Who’s Afraid of Virginia Woolf?

Who’s Afraid of Virginia Woolf?
By Edward Albee. The Theatre On Chester, Epping, NSW. July 22 – August 13, 2016

This iconic work by Edward Albee is a play of its time. When it opened in 1962, it was acclaimed as the play that would lead a revolution in American playwriting. But because it dared to portray a picture of American life that was less than ‘wholesome’, it was also criticised by those who found it “obscene, morbid and decadent”. Yet the play took its place as the harbinger of a new wave of theatre that did what theatre is meant to do … reflect society and question prevailing values and behaviour.

Set on a college campus, it takes the audience back to a time in America when changing social values and behaviour affected even the privileged. Littered with literary and historical allusions, the dialogue is at one moment almost poetic, at another raw and biting.

With her usual attention to detail, Carla Moore’s production is true to the text and the time. Dramaturg Phaedra Nicolaids has provided the cast and the audience with a comprehensive study of major events of the decade and a detailed ‘glossary’ of the many allusions. The set and the costumes define the period clearly. There is no attempt to bring this play into the present. It is set fairly and squarely when it was written – and its message is just as powerful in the hands of this very strong director and very competent cast.

All the characters are supposed to be well-educated people who should be ideal citizens – even at 2am after a faculty party.  As they continue drinking, their behaviour becomes more confronting, more revealing, and more destructive. From the very beginning the tension is taut, stretching more and more tightly as the characters scratch at each other, peeling away layers, revealing lies and illusions, exposing weaknesses and failings.
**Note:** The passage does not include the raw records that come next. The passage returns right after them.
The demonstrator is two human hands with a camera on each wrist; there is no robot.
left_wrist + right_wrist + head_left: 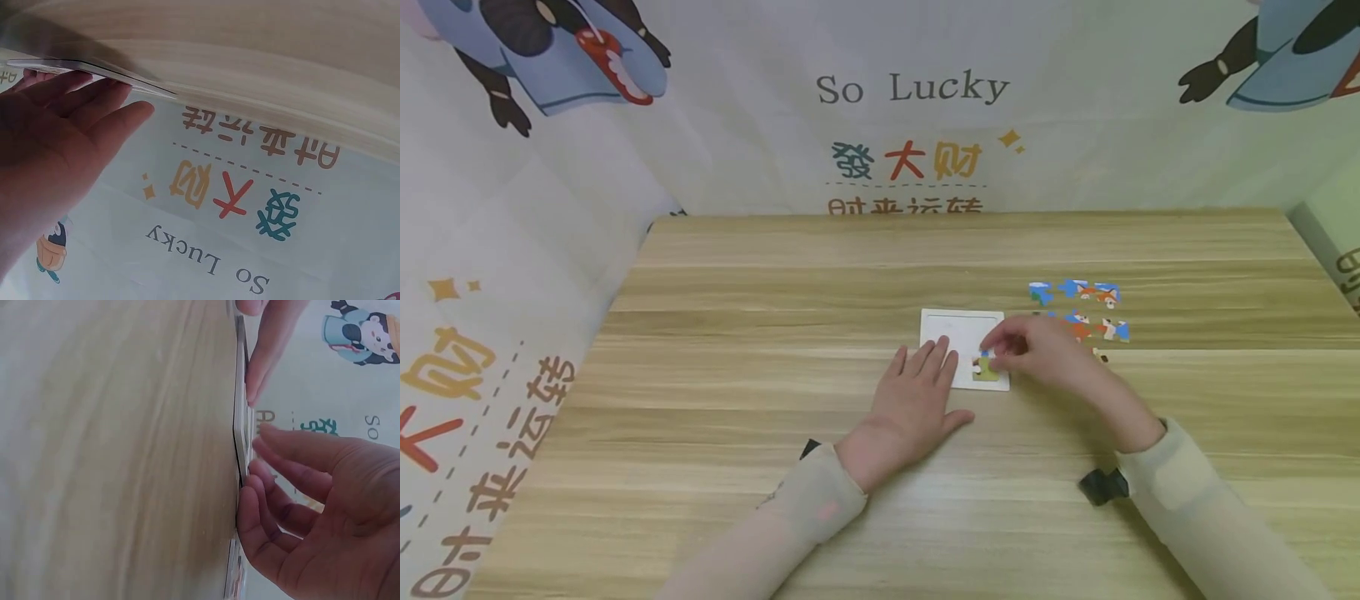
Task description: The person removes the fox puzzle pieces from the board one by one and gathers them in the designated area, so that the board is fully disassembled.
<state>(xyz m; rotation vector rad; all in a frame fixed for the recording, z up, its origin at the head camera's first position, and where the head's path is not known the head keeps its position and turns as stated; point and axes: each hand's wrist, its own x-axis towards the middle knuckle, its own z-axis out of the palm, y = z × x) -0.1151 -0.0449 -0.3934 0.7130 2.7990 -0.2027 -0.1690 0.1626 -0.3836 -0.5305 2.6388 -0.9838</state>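
Note:
A white puzzle board [942, 323] with a thin dark inner outline lies on the table. In its lower right corner sits a yellow-green puzzle piece [985, 372] with a bit of blue at the top. My left hand [917, 408] rests with straight, spread fingers on the board's lower left part. From the right, my right hand [1048, 354] holds the piece between curled fingers and thumb, the thumb at its right edge. In the right wrist view, the right hand's fingers [275, 515] are bent low beside the board's edge [240, 419]; the piece itself is hidden there.
Several loose puzzle pieces [1107, 293] in blue, orange and white lie in rows right of the board, partly covered by my right hand and forearm. The wooden table [760, 300] ends at a printed cloth backdrop [745, 150].

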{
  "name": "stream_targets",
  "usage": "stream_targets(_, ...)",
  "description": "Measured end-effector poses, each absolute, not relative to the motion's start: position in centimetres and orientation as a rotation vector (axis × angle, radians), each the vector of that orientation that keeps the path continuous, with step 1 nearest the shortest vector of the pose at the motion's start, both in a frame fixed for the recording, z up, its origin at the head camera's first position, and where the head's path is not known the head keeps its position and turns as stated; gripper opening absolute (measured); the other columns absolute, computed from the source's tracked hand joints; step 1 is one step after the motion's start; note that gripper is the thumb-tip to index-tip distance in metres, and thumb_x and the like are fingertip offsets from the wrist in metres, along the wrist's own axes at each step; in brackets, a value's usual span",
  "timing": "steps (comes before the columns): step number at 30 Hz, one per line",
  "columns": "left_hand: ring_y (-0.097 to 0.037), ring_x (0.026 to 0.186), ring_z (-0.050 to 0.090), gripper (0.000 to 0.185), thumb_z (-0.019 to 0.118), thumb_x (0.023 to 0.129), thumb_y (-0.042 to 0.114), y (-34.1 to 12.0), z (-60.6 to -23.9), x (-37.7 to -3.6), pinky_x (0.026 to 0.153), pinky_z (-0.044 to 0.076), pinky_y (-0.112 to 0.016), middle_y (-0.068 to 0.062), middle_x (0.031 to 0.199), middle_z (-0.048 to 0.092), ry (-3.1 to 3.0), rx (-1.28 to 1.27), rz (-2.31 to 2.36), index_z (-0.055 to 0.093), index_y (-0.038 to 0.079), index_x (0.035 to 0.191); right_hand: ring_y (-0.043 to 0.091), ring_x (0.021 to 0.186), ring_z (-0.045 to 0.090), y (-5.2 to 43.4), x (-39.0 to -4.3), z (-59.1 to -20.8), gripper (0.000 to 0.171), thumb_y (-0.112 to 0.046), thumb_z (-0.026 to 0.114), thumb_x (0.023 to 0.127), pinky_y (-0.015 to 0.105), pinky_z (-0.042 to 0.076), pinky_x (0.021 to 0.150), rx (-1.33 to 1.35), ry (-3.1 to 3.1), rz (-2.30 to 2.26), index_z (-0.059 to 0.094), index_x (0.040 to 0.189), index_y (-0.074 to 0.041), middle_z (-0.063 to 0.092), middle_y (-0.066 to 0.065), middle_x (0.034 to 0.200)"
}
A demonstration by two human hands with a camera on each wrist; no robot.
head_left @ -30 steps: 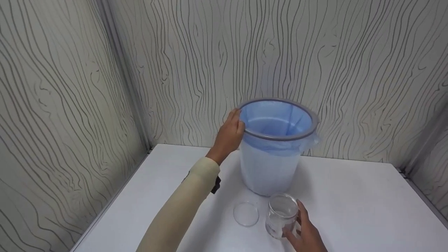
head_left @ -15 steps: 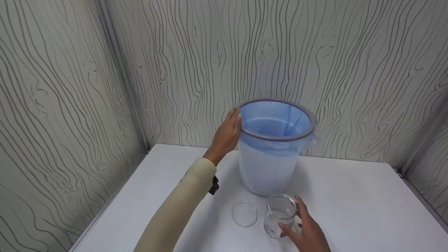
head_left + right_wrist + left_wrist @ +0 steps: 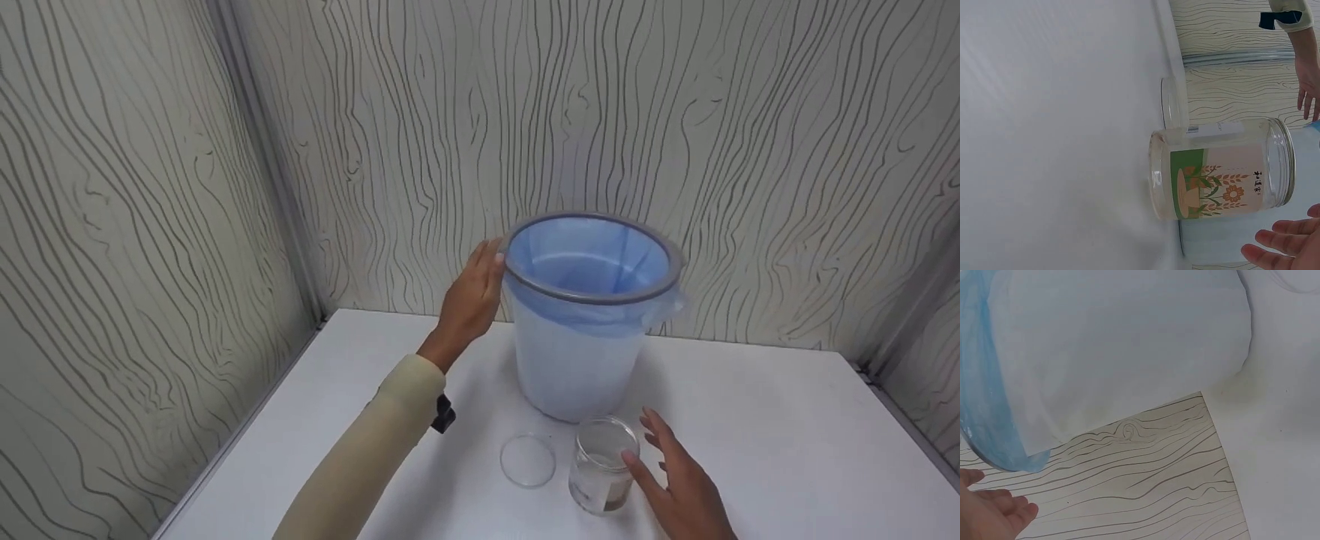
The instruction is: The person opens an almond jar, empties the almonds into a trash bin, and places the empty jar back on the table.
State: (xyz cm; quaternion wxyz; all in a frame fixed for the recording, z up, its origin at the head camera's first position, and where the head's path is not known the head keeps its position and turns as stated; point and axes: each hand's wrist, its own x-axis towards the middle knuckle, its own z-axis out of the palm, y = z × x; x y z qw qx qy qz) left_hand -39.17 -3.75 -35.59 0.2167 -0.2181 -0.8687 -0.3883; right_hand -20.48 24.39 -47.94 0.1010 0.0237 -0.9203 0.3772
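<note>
A white trash bin (image 3: 577, 367) stands upright, lined with a blue bag (image 3: 577, 319) under a grey rim ring (image 3: 600, 298). My left hand (image 3: 471, 296) is beside the rim's left side, fingers extended; a gap shows in the left wrist view, where the hand (image 3: 996, 512) is partly visible. In front of the bin, a clear open-topped jar (image 3: 592, 484) stands on the table, its printed label (image 3: 1219, 183) plain in the right wrist view. My right hand (image 3: 684, 484) is just right of the jar, fingers spread and holding nothing. A clear round lid (image 3: 527, 460) lies left of the jar.
The white table (image 3: 757, 427) reaches back to a wall (image 3: 420, 150) with a wood-grain pattern. Another patterned wall (image 3: 135, 262) borders the left edge, and a metal corner post (image 3: 262, 142) stands between the two.
My left hand has let go of the rim and moved slightly left and down. The right hand has loosened from the jar and drawn right; jar, lid and bin stay put.
</note>
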Motion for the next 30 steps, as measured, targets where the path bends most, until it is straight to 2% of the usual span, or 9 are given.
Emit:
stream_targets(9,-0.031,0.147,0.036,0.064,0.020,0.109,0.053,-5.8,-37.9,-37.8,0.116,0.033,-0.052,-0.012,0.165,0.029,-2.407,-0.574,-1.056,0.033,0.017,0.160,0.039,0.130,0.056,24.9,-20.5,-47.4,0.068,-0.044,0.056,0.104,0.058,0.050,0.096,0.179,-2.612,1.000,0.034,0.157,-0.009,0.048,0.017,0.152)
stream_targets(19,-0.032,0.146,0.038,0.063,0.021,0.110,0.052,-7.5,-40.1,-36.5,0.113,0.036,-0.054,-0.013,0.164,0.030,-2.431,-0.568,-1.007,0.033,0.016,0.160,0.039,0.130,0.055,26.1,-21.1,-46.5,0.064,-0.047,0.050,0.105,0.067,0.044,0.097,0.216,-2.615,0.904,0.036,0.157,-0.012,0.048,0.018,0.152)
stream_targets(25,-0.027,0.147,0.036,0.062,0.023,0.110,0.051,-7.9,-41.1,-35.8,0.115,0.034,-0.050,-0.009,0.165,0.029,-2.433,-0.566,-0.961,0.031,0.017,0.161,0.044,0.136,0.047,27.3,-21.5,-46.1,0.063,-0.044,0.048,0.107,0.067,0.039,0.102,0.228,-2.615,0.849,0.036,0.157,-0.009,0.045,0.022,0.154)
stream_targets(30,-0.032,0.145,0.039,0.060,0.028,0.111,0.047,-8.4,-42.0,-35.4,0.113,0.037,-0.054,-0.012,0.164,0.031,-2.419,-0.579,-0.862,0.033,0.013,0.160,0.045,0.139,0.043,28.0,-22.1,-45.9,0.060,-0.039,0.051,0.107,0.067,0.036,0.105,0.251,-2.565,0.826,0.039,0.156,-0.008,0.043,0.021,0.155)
Martin Bell is outstanding as George, the harried history academic who has not achieved the promotions that were expected of him. Bell finds all the complexities of the character – his intelligence, his charm, his superficial bravado, his underlying frailty, his cutting wit – with a naturalness that makes the character very real.

Alison Chambers plays his disillusioned wife Martha. This is a physically and emotionally demanding role that Chambers fulfills extremely well. She sets the initial tension of the play and accelerates it as she moves from manipulating wife, to inebriated hostess, to flirtatious tease. She taunts George constantly, pushing the tenseness of their relationship until eventually they lay bare the delusion that is their life – and she is left, exhausted and bereft.

Matt Bevan is Nick, the newly appointed young Biology lecturer who is rather bemused by an invitation to party on at 2am – but ambitious enough to accept. Bevan takes Nick through a range of reactions as the situation gets more complicated, allowing himself to be taken in by George’s niggling and Martha’s encouragement.

His quiet, ‘mousey’ wife, Honey, is played very nicely by Emily McKnight. She innocently accepts George and Martha for what they seem to be, completely unaware of the emotional storm that is brewing around her. As she is plied with brandy, she becomes less and less controlled, and McKnight does the ‘tipsy’ Honey very well.

Moore has developed this production as almost a tribute to the play itself and its place in theatre history. Despite the inherent social criticism and the shallowness and fragility of the characters, this is an entertaining and thought-provoking piece of theatre.